Lymnaea Lamarck, 1799 (Lacaze-Duthiers, 1872; Fol, 1879; Schnabel, 1903; Crabb, 1927; Hoffmann, 1932–39; Carriker, 1943, 1947; Hubendick, 1945c, d, 1951; Carriker & Bistad, 1946; Fraser, 1946; Holm, 1946; MacCraw, 1957; Itagaki, 1959; Demian, 1962; Joose & Reitz, 1969; Walter, 1969; Régondaud et al., 1974; Brisson & Besse, 1975; Brisson & Régondaud, 1977; Swiderski, 1990). (43–51) We code the visceral loop as {PlSbAbSpPl} (Lacaze-Duthiers, 1872; Fol, 1879; Carriker, 1947; MacCraw, 1957; Walter, 1969); we do not accept here the pulmonate terminology (one left and one right parietal ganglia instead of one suboesophageal and one supraoesophageal) that has been used by every author (except Lacaze-Duthiers who introduced his own terminology). (59–60) The posterior mucous gland (Duncan, 1960b) is homologized here with the membrane gland because of its secretion.

Acroloxus Beck, 1837 (Bondesen, 1950; Lever, 1958a, b; Lever et al., 1959; Hubendick, 1962, 1978; Brisson, 1964; Van Mol, 1967). (43–51) We code the visceral loop as {(PlSp)Ab(SbPl)} (Hubendick, 1978). We reject his other assumption {(PlPa)Ab(PaPl)} (Hubendick, 1962) because of an erroneous terminology of ganglia.

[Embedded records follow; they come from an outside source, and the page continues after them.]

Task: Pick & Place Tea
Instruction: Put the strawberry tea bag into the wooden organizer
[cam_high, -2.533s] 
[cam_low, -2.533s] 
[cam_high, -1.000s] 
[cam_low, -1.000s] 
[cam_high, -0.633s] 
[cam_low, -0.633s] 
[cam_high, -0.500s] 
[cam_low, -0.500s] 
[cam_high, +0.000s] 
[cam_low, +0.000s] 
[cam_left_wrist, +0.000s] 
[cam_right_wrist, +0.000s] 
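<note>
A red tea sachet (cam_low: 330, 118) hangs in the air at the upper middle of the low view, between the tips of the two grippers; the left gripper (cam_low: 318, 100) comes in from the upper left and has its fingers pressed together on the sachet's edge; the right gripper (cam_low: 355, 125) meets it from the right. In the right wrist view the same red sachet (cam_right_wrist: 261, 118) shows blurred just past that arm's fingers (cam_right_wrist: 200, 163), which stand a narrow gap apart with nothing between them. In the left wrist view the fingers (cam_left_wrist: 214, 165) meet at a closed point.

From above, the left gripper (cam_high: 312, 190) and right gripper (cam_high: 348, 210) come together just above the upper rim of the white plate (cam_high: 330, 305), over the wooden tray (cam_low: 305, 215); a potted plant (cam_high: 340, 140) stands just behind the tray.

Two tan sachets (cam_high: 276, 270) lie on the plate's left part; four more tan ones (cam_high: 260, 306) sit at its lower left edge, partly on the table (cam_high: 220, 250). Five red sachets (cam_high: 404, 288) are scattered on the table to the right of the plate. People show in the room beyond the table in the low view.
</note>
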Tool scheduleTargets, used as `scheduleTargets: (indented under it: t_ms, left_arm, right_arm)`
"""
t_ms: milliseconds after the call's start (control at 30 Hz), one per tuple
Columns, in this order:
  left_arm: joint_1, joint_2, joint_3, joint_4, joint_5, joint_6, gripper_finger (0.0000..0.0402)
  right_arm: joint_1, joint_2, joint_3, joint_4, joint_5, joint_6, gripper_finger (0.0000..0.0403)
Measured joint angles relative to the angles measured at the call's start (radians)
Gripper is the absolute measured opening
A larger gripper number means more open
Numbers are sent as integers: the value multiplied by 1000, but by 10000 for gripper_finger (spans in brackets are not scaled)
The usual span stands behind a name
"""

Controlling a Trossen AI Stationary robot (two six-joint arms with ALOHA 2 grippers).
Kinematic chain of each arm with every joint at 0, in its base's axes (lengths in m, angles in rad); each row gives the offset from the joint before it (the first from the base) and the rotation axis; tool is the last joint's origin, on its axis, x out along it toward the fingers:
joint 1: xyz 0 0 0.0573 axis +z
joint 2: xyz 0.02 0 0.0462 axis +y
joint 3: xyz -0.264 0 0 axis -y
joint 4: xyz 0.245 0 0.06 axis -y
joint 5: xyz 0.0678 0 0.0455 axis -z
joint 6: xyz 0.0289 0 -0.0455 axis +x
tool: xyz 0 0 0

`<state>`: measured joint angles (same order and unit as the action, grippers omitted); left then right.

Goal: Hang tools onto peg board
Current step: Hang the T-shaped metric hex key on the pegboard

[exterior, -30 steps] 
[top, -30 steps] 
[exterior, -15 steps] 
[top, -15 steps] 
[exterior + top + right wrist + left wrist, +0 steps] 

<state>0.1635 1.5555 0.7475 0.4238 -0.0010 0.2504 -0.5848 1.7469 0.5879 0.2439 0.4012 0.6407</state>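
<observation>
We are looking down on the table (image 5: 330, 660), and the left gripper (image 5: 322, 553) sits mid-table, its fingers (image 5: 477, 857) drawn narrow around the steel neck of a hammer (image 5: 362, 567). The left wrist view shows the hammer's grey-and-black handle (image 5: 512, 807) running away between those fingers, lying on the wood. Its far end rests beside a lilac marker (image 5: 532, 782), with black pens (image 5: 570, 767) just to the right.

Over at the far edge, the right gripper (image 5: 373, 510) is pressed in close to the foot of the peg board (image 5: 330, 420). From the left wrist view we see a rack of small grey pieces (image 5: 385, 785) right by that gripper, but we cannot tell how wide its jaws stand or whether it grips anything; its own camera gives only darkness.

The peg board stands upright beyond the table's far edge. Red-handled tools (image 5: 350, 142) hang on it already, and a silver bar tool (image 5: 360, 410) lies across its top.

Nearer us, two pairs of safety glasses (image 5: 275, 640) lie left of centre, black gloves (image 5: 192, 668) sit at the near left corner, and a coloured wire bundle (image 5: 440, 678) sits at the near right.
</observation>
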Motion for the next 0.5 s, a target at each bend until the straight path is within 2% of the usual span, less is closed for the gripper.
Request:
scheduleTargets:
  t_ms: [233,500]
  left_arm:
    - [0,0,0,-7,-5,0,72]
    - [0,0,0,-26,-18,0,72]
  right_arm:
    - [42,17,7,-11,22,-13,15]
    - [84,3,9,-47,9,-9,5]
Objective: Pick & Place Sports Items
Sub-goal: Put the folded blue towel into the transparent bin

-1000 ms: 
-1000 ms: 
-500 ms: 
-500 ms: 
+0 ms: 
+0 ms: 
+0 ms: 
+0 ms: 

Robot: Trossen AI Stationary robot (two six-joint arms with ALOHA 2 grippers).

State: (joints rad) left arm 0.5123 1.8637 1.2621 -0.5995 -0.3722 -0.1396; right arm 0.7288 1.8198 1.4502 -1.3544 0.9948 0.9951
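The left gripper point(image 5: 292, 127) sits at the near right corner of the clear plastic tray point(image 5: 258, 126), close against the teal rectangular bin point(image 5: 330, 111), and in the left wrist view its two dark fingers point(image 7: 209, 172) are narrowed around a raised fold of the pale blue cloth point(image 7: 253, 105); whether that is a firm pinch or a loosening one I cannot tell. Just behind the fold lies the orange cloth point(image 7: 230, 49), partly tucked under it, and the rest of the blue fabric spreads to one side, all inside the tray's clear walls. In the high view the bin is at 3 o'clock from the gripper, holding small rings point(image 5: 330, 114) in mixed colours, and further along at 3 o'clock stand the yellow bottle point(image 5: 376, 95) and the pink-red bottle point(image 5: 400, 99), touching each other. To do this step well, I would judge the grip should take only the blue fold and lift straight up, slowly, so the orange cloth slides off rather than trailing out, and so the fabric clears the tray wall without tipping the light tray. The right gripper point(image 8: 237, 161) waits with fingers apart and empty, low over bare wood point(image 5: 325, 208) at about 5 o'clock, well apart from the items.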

Ancylus O.F. Müller, 1774 (Sharp, 1883; Lacaze- Duthiers, 1899; Bondesen, 1950; Lever, 1958a, b; Lever et al., 1959; Duncan, 1960b; Van Mol, 1967). (43–51) We code the visceral loop as {Pl(SbAb)(SpPl)} (Lever, 1958a, b; Lever et al., 1959; Van Mol, 1967).